Assigned task: Take from the material every line that contains the word "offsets".

Information shown:
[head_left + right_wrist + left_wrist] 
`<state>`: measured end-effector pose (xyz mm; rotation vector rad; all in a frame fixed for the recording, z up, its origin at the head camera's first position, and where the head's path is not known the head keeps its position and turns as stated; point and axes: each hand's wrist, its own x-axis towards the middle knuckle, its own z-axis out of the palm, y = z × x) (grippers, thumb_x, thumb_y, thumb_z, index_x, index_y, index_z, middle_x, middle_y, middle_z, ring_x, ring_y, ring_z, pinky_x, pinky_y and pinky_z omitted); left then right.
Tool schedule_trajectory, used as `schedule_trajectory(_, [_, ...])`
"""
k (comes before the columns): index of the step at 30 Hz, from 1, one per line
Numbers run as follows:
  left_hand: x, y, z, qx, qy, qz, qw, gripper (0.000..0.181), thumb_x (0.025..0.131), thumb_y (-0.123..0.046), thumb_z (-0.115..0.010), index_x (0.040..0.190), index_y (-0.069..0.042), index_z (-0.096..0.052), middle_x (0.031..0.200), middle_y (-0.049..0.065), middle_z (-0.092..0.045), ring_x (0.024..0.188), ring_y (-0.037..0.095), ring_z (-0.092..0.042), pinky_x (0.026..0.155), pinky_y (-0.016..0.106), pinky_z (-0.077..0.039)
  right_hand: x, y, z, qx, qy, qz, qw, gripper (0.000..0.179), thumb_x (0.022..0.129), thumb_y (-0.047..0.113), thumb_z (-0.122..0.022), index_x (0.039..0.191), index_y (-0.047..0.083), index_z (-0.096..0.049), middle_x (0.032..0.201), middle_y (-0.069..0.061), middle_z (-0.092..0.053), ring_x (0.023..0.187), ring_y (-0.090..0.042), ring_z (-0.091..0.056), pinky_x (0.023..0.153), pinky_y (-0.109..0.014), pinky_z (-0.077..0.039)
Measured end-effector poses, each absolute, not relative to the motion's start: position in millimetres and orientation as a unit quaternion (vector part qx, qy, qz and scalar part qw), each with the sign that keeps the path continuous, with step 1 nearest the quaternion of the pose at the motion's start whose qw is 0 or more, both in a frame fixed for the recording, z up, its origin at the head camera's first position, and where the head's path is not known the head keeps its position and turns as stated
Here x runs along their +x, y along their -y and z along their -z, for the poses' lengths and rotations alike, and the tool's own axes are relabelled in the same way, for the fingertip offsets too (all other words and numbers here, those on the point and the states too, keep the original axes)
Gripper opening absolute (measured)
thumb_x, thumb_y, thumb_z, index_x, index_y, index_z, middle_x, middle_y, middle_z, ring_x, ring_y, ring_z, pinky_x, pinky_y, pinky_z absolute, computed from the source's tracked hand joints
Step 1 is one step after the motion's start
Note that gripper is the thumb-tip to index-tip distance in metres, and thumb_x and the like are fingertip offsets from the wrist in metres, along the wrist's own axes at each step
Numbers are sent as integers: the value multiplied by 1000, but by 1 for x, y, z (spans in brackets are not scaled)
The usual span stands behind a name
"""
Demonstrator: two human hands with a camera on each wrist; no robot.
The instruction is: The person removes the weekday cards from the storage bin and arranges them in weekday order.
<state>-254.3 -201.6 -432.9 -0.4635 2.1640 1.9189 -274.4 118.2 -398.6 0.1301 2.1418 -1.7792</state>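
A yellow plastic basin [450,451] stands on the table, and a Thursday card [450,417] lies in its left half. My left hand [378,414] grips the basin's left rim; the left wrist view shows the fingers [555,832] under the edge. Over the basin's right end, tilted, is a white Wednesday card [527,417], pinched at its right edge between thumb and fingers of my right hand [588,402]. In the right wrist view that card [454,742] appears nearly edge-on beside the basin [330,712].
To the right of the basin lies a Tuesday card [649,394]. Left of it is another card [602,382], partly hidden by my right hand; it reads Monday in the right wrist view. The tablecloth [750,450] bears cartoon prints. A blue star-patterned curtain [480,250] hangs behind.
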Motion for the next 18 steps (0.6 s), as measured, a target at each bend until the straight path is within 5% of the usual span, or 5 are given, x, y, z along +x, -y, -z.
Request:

Output of the task:
Here x runs along their +x, y along their -y and z along their -z, for the poses' lengths and rotations alike, and the tool's own axes are relabelled in the same way, for the fingertip offsets too (all other words and numbers here, those on the point and the states too, keep the original axes)
Note that gripper is the thumb-tip to index-tip distance in metres, and thumb_x and the like are fingertip offsets from the wrist in metres, along the wrist's own axes at each step

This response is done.